As the district court correctly stated, the present case is akin to a tort case. Panavision, 938 F.Supp. at 621; see also Ziegler, 64 F.3d at 473 (application of the purposeful availment prong differs depending on whether the underlying claim is a tort or contract claim). Toeppen purposefully registered Panavision's trademarks as his domain names on the Internet to force Panavision to pay him money. Panavision, 938 F.Supp. at 621. The brunt of the harm to Panavision was felt in California. Toeppen knew Panavision would likely suffer harm there because, although at all relevant times Panavision was a Delaware limited partnership, its principal place of business was in California, and the heart of the theatrical motion picture and television industry is located there. Id. at 621-622.
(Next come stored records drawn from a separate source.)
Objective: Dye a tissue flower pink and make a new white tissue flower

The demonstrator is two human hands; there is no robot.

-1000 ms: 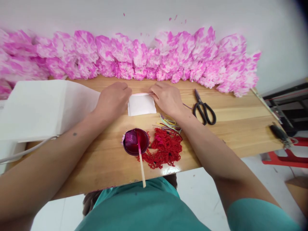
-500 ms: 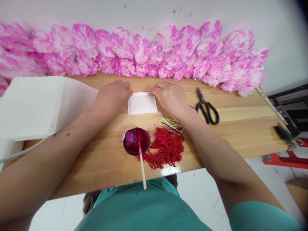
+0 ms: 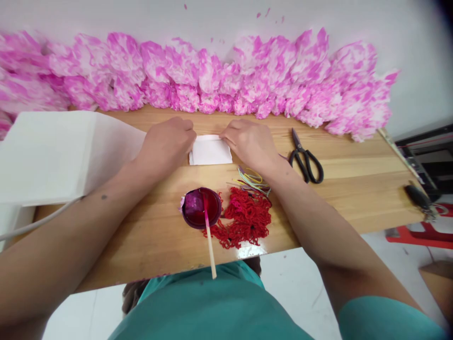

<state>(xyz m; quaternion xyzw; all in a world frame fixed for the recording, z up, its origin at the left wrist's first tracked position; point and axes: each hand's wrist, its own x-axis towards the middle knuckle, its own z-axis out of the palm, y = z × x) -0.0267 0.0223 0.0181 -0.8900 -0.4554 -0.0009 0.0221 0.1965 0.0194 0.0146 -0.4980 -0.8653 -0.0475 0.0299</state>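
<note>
A small white sheet of folded paper (image 3: pixel 211 151) lies on the wooden table between my two hands. My left hand (image 3: pixel 174 137) pinches its far left corner, with the fingers curled. At the far right corner, my right hand (image 3: pixel 247 140) grips the paper between thumb and fingers. Parts of both hands' fingertips are hidden behind the knuckles. Nearer to me stands a dark bowl (image 3: pixel 182 217) of red-purple dye with a soaked purple lump inside. A wooden stick (image 3: pixel 211 250), pink at its upper end, leans out of the bowl toward me.
Red yarn (image 3: pixel 247 217) lies right of the bowl, with thin coloured strings (image 3: pixel 253 178) behind it. Black-handled scissors (image 3: pixel 305 158) rest beyond my right wrist. A large stack of white paper (image 3: pixel 49 156) stands at left. Pink-and-white flower bunches (image 3: pixel 226 80) line the wall.
The near edge of the white paper has shifted slightly away from me, and its far edge now looks flatter. Both hands keep hold in nearly the same place.
</note>
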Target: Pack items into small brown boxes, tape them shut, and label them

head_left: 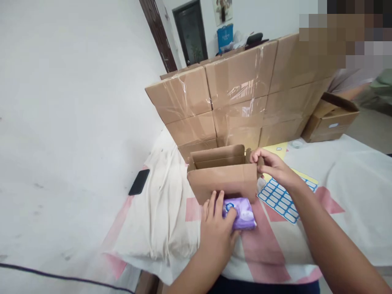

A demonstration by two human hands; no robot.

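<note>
A pale cloth with pink patches covers the counter (361, 220) across the lower half of the frame, beside a white wall (73, 102) at left. Taped cartons (239, 83) rise behind; a dark door (190, 34) stands at upper centre. At centre, the left hand (216, 226) holds the purple packet (243, 212) before an open box (225, 179), while the right hand's (275, 167) fingers pinch its right flap. The packet's round blue logo and the blue bag's (225, 36) white print are unreadable; blue-bordered labels (278, 198) lie right.
</note>
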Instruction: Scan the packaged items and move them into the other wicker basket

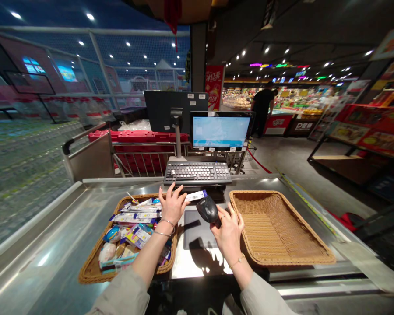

The harm to Panavision is similar to the harm to the Indianapolis Colts football team in Indianapolis Colts, Inc. v. Metropolitan Baltimore Football Club Ltd. Partnership, 34 F.3d 410 (7th Cir.1994). There, the Indianapolis Colts brought a trademark infringement action in the district court in Indiana against the Canadian Football League's new team, the “Baltimore CFL Colts.” Id. at 411. The Seventh Circuit held that the Baltimore CFL Colts team was subject to personal jurisdiction in Indiana even though its only activity directed toward Indiana was the broadcast of its games on nationwide cable television. Id. Because the Indianapolis Colts used their trademarks in Indiana, any infringement of those marks would create an injury which would be felt mainly in Indiana, and this, coupled with the defendant's “entry” into the state by the television broadcasts, was sufficient for the exercise of personal jurisdiction. Id.
Toeppen argues he has not directed any activity toward Panavision in California, much less “entered” the state. He contends that all he did was register Panavision's trademarks on the Internet and post web sites using those marks; if this activity injured Panavision, the injury occurred in cyberspace.2
We agree that simply registering someone else's trademark as a domain name and posting a web site on the Internet is not sufficient to subject a party domiciled in one state to jurisdiction in another. Cybersell, 130 F.3d at 418. As we said in Cybersell, there must be “something more” to demonstrate that the defendant directed his activity toward the forum state. Id. Here, that has been shown. Toeppen engaged in a scheme to register Panavision's trademarks as his domain names for the purpose of extorting money from Panavision. His conduct, as he knew it likely would, had the effect of injuring Panavision in California where Panavision has its principal place of business and where the movie and television industry is centered.3 Under the “effects test,” the purposeful availment requirement necessary for specific, personal jurisdiction is satisfied.
b. Defendant's Forum-Related Activities
The second requirement for specific, personal jurisdiction is that the claim asserted in the litigation arises out of the defendant's forum related activities. Ziegler, 64 F.3d at 474. We must determine if the plaintiff Panavision would not have been injured “but for” the defendant Toeppen's conduct directed toward Panavision in California. See Ballard, 65 F.3d at 1500.
This requirement is satisfied. Toeppen's registration of Panavision's trademarks as his own domain names on the Internet had the effect of injuring Panavision in California. But for Toeppen's conduct, this injury would not have occurred. Panavision's claims arise out of Toeppen's California-related activities.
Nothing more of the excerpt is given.